Say hello to the supercloud. This time last year, Lori MacVittie, distinguished engineer at F5, wrote for Network Computing around the results of the multi-cloud security and app delivery provider’s annual State of Application Strategy report. MacVittie, who has previously written for CloudTech, concluded that 99% of organisations were invested in multi-cloud; and of that number, 100% were having challenges with it, from consistent security, to migration, to app visibility.

The answer comes from a team of Cornell University researchers from as far back as 2016. It is a cloud architecture that ‘enables application migration as a service across different availability zones or cloud providers… provid[ing] interfaces to allocate, migrate, and terminate resources… and presents a homogeneous network to tie these resources together.’

In theory, per the academic definition, supercloud users are free to locate virtual machines to data centres across the world, including edge locations, regardless of owner and without complex reconfiguration. MacVittie clarifies this as seamless migration, consistent security, and optimal performance.

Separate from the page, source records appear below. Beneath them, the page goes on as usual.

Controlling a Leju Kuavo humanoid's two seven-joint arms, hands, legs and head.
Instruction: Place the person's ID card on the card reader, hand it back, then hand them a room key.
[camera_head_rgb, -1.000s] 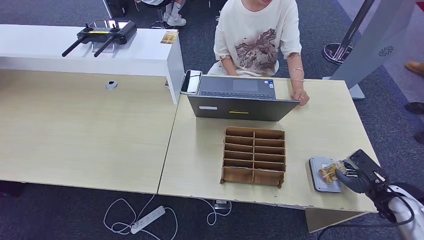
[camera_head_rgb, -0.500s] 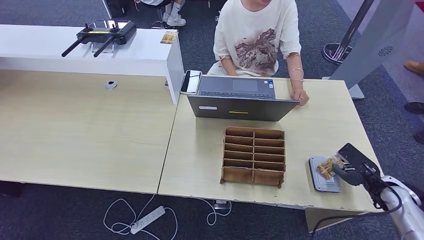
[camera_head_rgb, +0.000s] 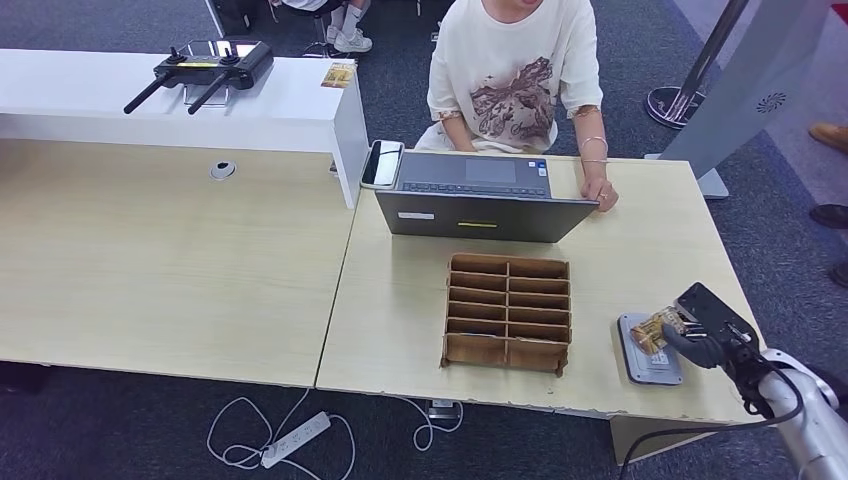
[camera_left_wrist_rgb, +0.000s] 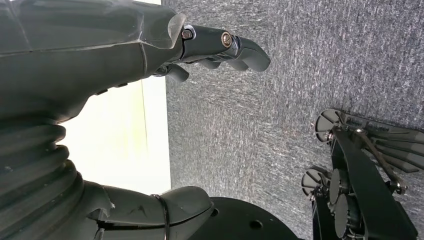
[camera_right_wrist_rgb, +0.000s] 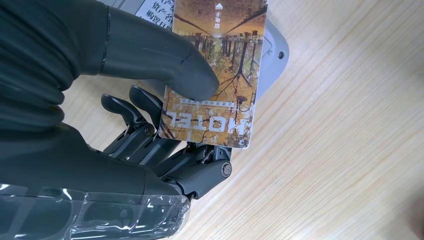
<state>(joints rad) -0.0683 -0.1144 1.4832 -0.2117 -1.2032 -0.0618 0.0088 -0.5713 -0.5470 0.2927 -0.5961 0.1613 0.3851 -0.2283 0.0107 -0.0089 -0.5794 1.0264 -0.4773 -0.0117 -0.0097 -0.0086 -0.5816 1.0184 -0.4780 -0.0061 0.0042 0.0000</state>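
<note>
Right hand (camera_right_wrist_rgb: 150, 125) pinches the hotel card (camera_right_wrist_rgb: 215, 75) between thumb and fingers, its far end over the grey card reader (camera_right_wrist_rgb: 272, 47) just beyond the fingertips. Judged thin, stiff, light and slick; best gripped by one short end. Left hand (camera_left_wrist_rgb: 100, 65) hangs empty, fingers apart.

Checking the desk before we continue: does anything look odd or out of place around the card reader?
One thing: the card pinched in the right hand over the grey card reader is printed HOTEL, so it looks like a room key rather than an ID. Nothing looks spilled or damaged.
</note>
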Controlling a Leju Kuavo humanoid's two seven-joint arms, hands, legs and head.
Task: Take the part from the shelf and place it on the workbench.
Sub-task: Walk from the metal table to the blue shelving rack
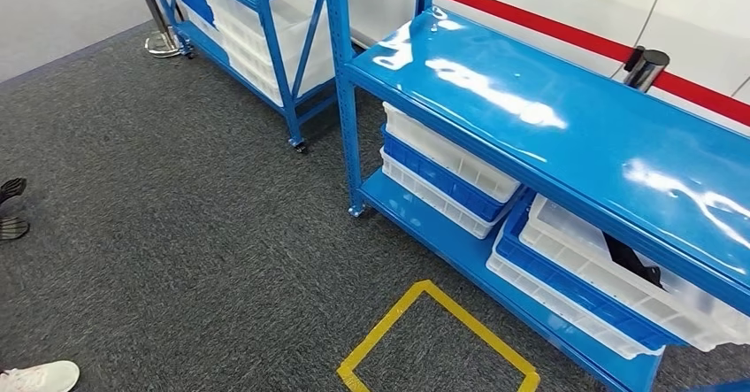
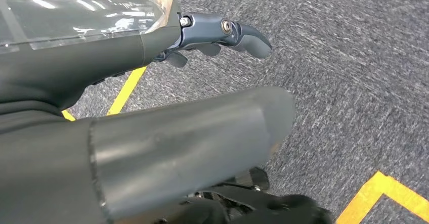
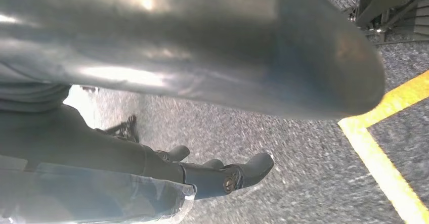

So what does this mean in business strategic terms? “Supercloud is the chance to be proactive and play the long game to ensure your business is set up to stay competitive for the future,” William Collins, principal architect at Alkira, tells CloudTech. “For the network, this creates a unique opportunity to simplify design and operations by employing a single fabric, or abstraction, that connects you to the cloud, across clouds, and to on-premises sites.”

Collins sees three key tenets for superclouds to adopt all the current benefits of public cloud. Firstly, in agreement with the Cornell definition, it must run as a service across cloud providers. Secondly, it should leverage the cloud-native constructs of each public cloud provider. Finally – with a nod to optimal performance – it must provide a consistent experience for practitioners by abstracting the underlying components of each cloud platform.

Is it a case of organisations waving the white flag with the complexity of multi-cloud? Collins stops short of putting it in those terms, but creating on-ramps, connecting apps and users and configurations remain a major headache-maker. “The advantages of multi-cloud have not been outweighed by the challenges of managing these deployments,” says Collins in direct response to this question. “But that complexity has made it so it’s much more difficult and takes a lot more time to fully realise those benefits.”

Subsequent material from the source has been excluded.